Voilà donc une innovation qui apporte quelques plus (on peut payer au centime près, il n’y a plus de problème de perte des tickets) mais qui, au fond, n’avantage personne véritablement. On peut considérer qu’elle va dans le bon sens néanmoins, en redonnant aux titres leur vocation originelle d’avantage social et non de complément de salaire. En ce sens, certains plaident pour que le passage au tout numérique soit imposé par décret, ce qui a été envisagé mais écarté en France et réalisé en Belgique. On peut néanmoins se demander si les titres auraient alors encore un sens. Pourquoi ne pas verser simplement un avantage défiscalisé aux salariés et les inviter à utiliser leur carte bancaire ? Si l’on parle de « simplification »… L’innovation numérique provoquera-t-elle en l’occurrence l’assèchement d’un marché de 5 milliards € par an ?

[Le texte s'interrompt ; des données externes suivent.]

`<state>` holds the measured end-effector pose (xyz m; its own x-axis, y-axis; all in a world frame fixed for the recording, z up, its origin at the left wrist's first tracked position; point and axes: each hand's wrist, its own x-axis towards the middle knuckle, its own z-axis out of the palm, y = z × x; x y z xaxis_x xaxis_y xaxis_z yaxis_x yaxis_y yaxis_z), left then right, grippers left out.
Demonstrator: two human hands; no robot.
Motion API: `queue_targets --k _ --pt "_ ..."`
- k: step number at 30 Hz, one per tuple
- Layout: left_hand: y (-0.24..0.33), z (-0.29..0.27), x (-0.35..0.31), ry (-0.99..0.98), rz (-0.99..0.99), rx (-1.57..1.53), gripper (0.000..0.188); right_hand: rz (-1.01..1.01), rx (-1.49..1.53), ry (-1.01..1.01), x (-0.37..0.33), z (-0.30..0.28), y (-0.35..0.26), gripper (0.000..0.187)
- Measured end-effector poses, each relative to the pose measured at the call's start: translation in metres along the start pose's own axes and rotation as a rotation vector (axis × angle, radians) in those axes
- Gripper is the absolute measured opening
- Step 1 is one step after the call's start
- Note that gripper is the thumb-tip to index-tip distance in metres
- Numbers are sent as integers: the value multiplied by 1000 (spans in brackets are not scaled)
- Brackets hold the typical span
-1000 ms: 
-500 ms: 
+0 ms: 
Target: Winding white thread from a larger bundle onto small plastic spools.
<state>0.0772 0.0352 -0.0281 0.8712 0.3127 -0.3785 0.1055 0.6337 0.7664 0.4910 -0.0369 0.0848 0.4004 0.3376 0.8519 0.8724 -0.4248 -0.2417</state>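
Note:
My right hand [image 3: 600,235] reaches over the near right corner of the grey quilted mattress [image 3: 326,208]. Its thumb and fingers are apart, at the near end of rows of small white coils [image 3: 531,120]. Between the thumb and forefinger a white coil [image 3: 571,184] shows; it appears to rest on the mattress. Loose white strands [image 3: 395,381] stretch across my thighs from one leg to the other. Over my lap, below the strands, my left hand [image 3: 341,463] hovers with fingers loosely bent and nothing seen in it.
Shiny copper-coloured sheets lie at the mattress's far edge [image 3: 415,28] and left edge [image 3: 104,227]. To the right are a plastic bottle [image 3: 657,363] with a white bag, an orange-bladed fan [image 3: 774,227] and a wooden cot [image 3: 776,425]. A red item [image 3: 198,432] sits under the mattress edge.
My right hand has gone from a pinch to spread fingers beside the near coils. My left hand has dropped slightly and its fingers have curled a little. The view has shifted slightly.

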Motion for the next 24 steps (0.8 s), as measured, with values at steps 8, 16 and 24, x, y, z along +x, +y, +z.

Les titres restaurants numériques représentent ainsi un beau cas d’école en matière d’innovation. Tout paraît s’être enchainé pour aboutir à un flop : des politiques cherchant de simples effets d’annonce et pour lesquels tout ce qui est numérique est moderne et donc efficace. Des usages que l’on connaissait mais dont il n’a pas été tenu compte. Des enquêtes et sondages fumeux qui, la veille de leur lancement, annonçaient que 71% des utilisateurs voulaient passer aux titres dématérialisés. L’oubli que le succès d’une innovation tient moins à l’automatisation et même aux commodités qu’elle apporte qu’aux marges de liberté qu’elle crée.
Bien entendu, toute ressemblance avec ce qu’on nous promet chaque jour en matière de révolution digitale n’aurait rien de fortuit.